**Task item:** I'd like the data below restated word for word, with the pictures left out.

**Provided data:**
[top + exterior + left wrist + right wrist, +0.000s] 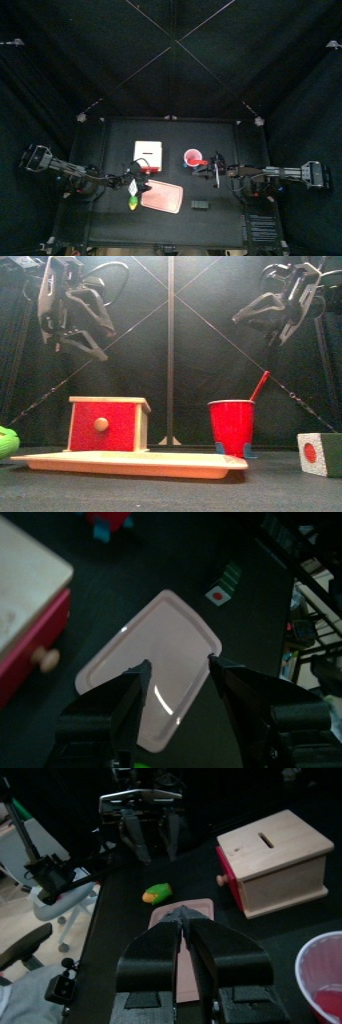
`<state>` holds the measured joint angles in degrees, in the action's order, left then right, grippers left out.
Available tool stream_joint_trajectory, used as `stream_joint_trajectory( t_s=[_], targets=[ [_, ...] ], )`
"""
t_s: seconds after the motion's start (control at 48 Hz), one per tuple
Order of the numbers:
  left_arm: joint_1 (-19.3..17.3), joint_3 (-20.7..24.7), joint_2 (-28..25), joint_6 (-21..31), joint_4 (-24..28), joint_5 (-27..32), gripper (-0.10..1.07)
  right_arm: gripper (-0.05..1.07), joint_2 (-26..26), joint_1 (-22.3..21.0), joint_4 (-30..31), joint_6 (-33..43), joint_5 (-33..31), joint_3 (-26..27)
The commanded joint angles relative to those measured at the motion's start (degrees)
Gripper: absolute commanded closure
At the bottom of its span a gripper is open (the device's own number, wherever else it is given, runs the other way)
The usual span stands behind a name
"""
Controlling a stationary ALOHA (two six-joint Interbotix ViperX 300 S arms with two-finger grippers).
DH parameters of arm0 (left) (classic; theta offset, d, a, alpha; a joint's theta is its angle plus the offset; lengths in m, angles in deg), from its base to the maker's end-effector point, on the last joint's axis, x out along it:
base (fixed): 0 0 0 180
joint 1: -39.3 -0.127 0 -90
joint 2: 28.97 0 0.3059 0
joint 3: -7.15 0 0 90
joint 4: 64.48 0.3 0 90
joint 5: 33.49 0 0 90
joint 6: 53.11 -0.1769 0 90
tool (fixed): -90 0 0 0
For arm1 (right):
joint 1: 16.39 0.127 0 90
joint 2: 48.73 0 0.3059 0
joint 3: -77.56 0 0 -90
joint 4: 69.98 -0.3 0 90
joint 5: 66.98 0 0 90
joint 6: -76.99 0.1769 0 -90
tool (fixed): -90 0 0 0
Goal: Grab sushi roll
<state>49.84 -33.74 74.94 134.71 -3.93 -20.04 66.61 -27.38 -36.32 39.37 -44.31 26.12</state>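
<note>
Sushi roll [318, 453] sits untouched on the worktop [221, 135], low and well apart from both pincers, beyond the pink tray [158, 652] from the left pincer [177, 687] and beneath the right arm's side. The left pincer hangs high, released and empty; the right pincer [186, 943] hangs high too, jaws nearly together, grasping nothing. Reach, descent and grasp all remain, by my reading.

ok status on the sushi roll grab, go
left gripper open, right gripper part open, both raised and empty. sushi roll untouched, lying apart from the pink tray. nothing over it or against it.
</note>
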Motion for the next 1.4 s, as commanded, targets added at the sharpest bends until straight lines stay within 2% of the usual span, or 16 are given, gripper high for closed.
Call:
stream_joint_trajectory(
  t_s=[0.0,0.125,0.229,0.375,0.521,0.688,0.875,0.958,1.167,1.375],
  targets=[
    [-2.46,2.37,0.18,0.00,8.70,-2.64,0.11,0.52,-1.14,1.76,-2.72,0.53,-0.26,1.23],
    [-5.98,4.22,0.62,0.00,14.15,-5.19,0.11,0.51,-1.41,5.71,-9.84,3.52,-6.59,2.29],
    [-8.61,4.57,1.05,0.00,16.70,-7.21,0.11,0.50,-0.62,8.70,-16.79,6.94,-19.51,4.31],
    [-10.99,3.08,1.14,-0.09,19.51,-9.14,0.11,0.50,-0.35,12.30,-18.54,8.44,-34.37,8.09],
    [-11.07,2.20,1.76,-0.09,20.57,-11.95,0.11,0.50,-2.29,14.41,-20.04,8.88,-43.59,11.43],
    [-10.90,1.14,2.99,-0.09,20.65,-15.47,0.11,0.50,-4.92,17.05,-21.80,8.79,-47.90,12.13],
    [-10.90,-0.09,4.04,0.18,20.57,-16.00,0.11,0.50,-5.89,21.09,-20.74,8.00,-52.12,12.04],
    [-10.81,-0.70,3.96,0.26,20.39,-16.17,0.11,0.50,-5.62,23.03,-18.37,7.91,-53.53,12.04],
    [-9.58,-1.49,3.96,-0.09,20.74,-16.44,0.11,0.50,-5.80,26.98,-8.09,8.44,-55.11,11.07],
    [-9.14,-2.11,4.04,-0.18,21.18,-16.44,0.11,0.48,-6.06,27.77,-3.25,8.61,-54.93,10.11]
  ],
)
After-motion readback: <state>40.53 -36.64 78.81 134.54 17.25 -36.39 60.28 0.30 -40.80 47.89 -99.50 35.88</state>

**Response to the exercise:**
[top + exterior + left wrist + right wrist, +0.000s] 
`<state>` holds the measured joint angles in degrees, in the action's order, left then right, grippers left out.
Available tool stream_joint_trajectory, used as `stream_joint_trajectory( t_s=[_], targets=[ [_, ...] ], )`
"""
t_s: seconds after the motion's start (control at 48 Hz), one per tuple
Order of the numbers:
  left_arm: joint_1 (-19.3..17.3), joint_3 (-20.7..24.7), joint_2 (-28..25), joint_6 (-21..31), joint_4 (-24..28), joint_5 (-27..32), gripper (-0.10..1.07)
  right_arm: gripper (-0.05..1.07), joint_2 (-26..26), joint_1 (-22.3..21.0), joint_4 (-30..31), joint_6 (-33..43), joint_5 (-33..31), joint_3 (-26..27)
The commanded joint angles relative to those measured at the motion's start (degrees)
Gripper: absolute commanded closure
At the bottom of its span a gripper is open (the device's own number, wherever else it is given, runs the other way)
The usual span stands behind a name
"""
Controlling a stationary ALOHA (two six-joint Interbotix ViperX 300 S arms with two-finger grippers).
DH parameters of arm0 (left) (classic; theta offset, d, a, alpha; a joint's theta is its angle plus the offset; lengths in m, angles in deg), from its base to the maker's end-effector point, on the last joint's axis, x out along it:
base (fixed): 0 0 0 180
joint 1: -39.3 -0.127 0 -90
joint 2: 28.97 0 0.3059 0
joint 3: -7.15 0 0 90
joint 4: 64.48 0.3 0 90
joint 5: 33.49 0 0 90
joint 6: 53.11 -0.1769 0 90
tool (fixed): -90 0 0 0
For arm1 (right):
joint 1: 16.39 0.127 0 90
joint 2: 48.73 0 0.3059 0
joint 3: -77.56 0 0 -90
joint 4: 69.98 -0.3 0 90
joint 5: 66.98 0 0 90
joint 6: -76.99 0.1769 0 -90
tool (fixed): -90 0 0 0
Goal: Grab sushi roll
<state>49.84 -33.74 74.94 134.71 -3.93 -20.04 66.61 -27.38 -36.32 39.37 -44.31 26.12</state>
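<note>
Sushi roll [318, 453] sits untouched on the worktop [221, 135], low and well apart from both pincers, beyond the pink tray [158, 652] from the left pincer [177, 687] and beneath the right arm's side. The left pincer hangs high, released and empty; the right pincer [186, 943] hangs high too, jaws nearly together, grasping nothing. Reach, descent and grasp all remain, by my reading.

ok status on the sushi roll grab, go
left gripper open, right gripper part open, both raised and empty. sushi roll untouched, lying apart from the pink tray. nothing over it or against it.
</note>
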Motion for the next 1.4 s, as commanded, targets added at the sharpest bends until straight lines stay within 2% of the usual span, or 16 are given, gripper high for closed.
Call:
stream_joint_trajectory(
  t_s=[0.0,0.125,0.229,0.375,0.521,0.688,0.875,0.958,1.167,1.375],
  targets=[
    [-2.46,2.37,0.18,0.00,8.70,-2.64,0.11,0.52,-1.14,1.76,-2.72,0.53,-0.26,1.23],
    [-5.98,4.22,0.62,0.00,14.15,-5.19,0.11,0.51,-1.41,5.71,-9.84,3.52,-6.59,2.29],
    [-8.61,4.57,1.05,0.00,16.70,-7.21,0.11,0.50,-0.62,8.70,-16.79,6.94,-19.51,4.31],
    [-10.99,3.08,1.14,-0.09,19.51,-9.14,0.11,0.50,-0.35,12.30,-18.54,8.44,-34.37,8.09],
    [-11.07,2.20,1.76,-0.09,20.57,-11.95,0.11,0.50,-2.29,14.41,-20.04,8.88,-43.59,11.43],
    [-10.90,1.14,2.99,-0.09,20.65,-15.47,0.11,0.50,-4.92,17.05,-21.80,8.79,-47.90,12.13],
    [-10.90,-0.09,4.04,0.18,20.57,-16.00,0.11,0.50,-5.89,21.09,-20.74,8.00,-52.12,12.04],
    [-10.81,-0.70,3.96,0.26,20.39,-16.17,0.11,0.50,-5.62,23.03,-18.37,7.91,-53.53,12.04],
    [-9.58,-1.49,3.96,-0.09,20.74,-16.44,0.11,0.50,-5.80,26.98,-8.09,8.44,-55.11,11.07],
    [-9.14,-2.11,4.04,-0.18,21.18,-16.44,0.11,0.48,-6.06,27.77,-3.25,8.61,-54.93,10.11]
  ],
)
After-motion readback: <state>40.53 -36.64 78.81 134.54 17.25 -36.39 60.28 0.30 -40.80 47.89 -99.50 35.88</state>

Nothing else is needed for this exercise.